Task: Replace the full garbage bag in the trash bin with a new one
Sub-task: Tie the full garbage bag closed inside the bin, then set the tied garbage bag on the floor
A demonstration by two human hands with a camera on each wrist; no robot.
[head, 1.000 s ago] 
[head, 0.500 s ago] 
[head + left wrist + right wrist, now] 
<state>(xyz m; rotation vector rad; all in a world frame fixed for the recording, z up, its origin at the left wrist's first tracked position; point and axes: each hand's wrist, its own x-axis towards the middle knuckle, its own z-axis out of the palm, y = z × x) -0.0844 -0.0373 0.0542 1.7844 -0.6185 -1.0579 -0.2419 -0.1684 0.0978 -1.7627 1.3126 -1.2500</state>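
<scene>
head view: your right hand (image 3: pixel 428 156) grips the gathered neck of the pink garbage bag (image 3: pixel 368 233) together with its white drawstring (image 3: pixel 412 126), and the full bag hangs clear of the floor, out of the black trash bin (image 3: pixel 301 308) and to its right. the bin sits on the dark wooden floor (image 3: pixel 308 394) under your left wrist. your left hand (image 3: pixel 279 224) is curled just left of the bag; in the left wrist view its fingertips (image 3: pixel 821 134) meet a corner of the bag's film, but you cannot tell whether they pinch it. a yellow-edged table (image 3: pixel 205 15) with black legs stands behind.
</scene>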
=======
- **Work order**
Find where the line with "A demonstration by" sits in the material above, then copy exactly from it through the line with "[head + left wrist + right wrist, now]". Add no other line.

- **Reply**
A demonstration by two human hands with a camera on each wrist; no robot.
[head, 1.000 s ago] 
[head, 0.500 s ago] 
[head + left wrist + right wrist, now] 

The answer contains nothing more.